DATA below:
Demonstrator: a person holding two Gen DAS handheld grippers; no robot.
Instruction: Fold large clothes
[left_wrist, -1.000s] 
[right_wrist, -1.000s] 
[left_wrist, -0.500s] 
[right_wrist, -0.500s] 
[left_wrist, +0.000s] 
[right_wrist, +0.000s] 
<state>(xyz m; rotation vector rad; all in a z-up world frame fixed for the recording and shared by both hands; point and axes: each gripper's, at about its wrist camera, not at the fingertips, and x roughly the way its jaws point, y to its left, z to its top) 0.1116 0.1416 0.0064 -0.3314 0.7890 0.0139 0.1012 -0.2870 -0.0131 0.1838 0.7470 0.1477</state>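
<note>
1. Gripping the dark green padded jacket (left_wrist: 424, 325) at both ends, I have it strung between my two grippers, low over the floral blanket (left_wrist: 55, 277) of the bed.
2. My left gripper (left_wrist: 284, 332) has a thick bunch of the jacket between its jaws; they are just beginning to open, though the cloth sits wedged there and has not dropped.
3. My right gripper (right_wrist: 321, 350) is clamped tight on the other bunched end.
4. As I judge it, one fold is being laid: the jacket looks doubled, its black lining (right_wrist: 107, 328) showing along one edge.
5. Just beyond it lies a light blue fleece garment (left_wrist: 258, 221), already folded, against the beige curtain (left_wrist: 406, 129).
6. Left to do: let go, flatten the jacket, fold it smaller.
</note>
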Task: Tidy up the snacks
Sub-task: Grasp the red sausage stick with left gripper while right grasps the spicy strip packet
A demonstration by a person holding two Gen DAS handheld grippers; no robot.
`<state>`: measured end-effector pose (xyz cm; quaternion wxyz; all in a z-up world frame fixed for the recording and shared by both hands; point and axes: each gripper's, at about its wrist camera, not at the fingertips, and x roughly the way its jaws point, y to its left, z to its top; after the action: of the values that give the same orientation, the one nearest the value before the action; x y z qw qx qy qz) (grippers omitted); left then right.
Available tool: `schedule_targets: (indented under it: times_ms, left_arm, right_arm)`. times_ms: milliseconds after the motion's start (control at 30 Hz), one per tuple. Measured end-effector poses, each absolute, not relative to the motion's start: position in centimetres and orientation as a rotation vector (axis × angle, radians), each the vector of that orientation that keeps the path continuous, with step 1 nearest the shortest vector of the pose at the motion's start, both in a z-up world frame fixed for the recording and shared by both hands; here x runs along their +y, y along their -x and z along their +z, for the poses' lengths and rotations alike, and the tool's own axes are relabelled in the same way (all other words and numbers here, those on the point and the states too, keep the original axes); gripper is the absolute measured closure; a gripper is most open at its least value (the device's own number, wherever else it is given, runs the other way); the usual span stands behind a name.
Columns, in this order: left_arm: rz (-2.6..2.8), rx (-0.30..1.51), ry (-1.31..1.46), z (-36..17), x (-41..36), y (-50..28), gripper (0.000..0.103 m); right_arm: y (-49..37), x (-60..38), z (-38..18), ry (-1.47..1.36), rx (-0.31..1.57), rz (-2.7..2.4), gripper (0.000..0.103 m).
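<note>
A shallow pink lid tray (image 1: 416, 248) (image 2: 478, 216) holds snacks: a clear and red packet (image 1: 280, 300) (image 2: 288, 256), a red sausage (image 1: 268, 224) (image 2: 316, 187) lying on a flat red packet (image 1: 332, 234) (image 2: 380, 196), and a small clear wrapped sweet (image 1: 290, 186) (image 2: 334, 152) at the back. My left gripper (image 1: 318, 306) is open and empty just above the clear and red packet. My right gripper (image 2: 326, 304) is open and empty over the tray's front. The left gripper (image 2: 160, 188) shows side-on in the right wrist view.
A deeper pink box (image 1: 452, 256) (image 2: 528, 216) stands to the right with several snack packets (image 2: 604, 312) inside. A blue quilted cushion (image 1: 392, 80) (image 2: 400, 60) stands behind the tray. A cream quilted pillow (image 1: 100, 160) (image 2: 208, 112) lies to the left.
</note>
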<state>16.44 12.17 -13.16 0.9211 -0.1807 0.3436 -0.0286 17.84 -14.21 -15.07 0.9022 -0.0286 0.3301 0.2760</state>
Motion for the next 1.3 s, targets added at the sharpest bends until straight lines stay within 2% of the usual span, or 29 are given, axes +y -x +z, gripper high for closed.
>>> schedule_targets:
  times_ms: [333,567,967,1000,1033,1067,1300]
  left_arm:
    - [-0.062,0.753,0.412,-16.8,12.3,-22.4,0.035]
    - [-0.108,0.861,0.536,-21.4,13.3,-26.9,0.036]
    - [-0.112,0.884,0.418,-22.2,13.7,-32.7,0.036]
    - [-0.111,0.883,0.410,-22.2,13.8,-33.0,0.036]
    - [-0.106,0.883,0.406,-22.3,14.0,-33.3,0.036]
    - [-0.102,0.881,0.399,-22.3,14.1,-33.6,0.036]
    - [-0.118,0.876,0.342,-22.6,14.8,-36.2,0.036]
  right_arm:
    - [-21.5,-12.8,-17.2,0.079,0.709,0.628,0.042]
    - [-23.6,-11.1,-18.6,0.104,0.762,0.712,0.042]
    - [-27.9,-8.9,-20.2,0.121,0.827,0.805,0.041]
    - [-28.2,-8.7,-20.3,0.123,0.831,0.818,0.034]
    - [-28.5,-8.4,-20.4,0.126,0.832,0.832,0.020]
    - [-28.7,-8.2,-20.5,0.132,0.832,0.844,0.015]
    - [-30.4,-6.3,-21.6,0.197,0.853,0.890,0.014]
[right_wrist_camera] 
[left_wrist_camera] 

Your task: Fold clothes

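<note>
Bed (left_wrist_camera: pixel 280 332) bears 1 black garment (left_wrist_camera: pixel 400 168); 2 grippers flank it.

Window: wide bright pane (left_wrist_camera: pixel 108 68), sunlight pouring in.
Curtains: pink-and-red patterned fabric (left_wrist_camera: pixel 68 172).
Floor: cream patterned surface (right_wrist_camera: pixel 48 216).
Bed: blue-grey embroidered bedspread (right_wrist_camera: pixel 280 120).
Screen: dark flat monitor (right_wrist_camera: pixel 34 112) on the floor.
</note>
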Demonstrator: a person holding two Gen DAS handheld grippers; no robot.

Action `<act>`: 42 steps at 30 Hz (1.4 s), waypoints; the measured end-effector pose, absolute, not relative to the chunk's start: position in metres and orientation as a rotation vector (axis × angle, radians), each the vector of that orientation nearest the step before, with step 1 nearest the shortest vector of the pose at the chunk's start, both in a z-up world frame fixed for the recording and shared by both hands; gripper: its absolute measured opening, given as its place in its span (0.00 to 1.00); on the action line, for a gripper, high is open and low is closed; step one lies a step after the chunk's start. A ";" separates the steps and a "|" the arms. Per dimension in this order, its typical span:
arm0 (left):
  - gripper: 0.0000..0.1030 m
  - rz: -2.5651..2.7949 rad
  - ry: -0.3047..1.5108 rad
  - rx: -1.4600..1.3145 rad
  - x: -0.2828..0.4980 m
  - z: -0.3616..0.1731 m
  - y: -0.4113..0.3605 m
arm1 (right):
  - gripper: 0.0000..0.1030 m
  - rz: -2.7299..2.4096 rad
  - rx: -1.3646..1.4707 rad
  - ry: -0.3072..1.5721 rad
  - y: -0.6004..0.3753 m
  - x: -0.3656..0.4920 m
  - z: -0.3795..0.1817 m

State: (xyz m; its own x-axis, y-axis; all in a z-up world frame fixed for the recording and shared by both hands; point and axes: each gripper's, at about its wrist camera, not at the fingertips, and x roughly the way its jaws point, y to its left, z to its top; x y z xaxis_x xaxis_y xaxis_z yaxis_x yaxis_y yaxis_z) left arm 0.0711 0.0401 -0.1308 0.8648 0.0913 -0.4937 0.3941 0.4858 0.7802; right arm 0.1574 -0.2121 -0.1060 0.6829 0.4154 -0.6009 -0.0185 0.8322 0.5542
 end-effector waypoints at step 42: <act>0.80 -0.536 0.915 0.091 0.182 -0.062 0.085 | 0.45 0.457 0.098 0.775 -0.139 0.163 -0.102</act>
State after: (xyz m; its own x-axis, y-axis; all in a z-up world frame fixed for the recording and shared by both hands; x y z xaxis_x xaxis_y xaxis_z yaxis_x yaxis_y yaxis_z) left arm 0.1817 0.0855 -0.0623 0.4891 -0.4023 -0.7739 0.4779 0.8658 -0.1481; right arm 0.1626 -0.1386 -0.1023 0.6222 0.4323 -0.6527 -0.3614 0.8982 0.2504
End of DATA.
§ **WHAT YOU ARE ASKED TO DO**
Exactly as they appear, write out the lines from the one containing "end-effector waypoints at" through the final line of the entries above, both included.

§ **WRITTEN REPLY**
 end-effector waypoints at step 42: <act>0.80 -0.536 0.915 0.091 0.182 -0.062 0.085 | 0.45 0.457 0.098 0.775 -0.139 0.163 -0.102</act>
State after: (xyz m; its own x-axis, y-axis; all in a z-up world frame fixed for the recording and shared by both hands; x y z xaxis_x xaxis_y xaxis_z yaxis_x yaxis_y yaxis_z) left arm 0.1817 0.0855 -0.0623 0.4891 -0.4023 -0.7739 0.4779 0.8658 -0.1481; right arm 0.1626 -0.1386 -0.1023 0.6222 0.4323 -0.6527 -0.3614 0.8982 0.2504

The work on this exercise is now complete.